TASK GOAL | Give the listing again in full and exactly, apart from its pictures.
.....
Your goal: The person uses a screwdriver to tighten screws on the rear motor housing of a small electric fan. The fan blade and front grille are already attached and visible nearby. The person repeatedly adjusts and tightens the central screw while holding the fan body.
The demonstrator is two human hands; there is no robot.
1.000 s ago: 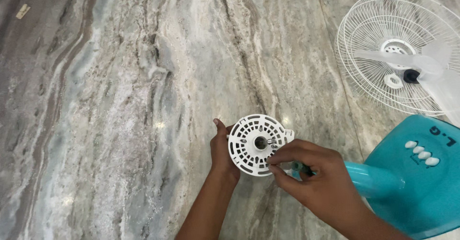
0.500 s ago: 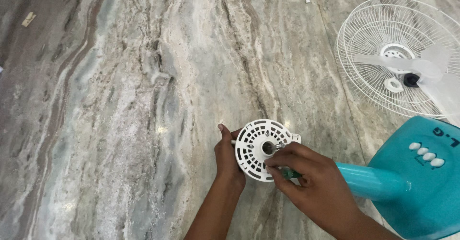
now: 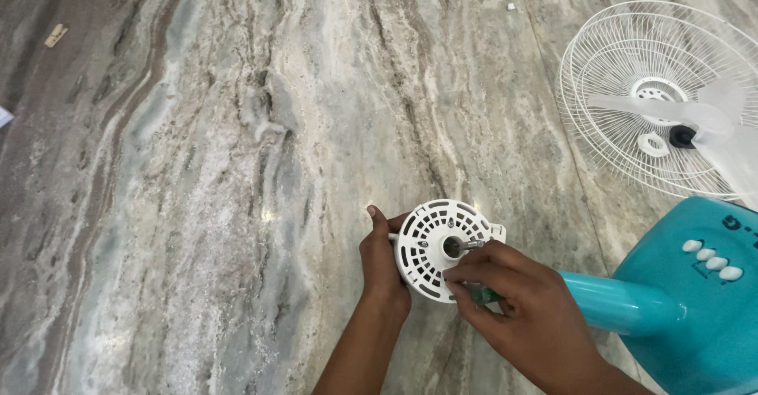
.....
RESULT |
Your goal: The person uses a screwdriver to tighten screws on the rear motor housing of a small electric fan. The fan blade and front grille are already attached and visible nearby. The person repeatedly adjusts and tightens the central screw while holding the fan body.
The demonstrator is two human hands; there is no robot.
1.000 s ago: 
0.500 s ago: 
now: 

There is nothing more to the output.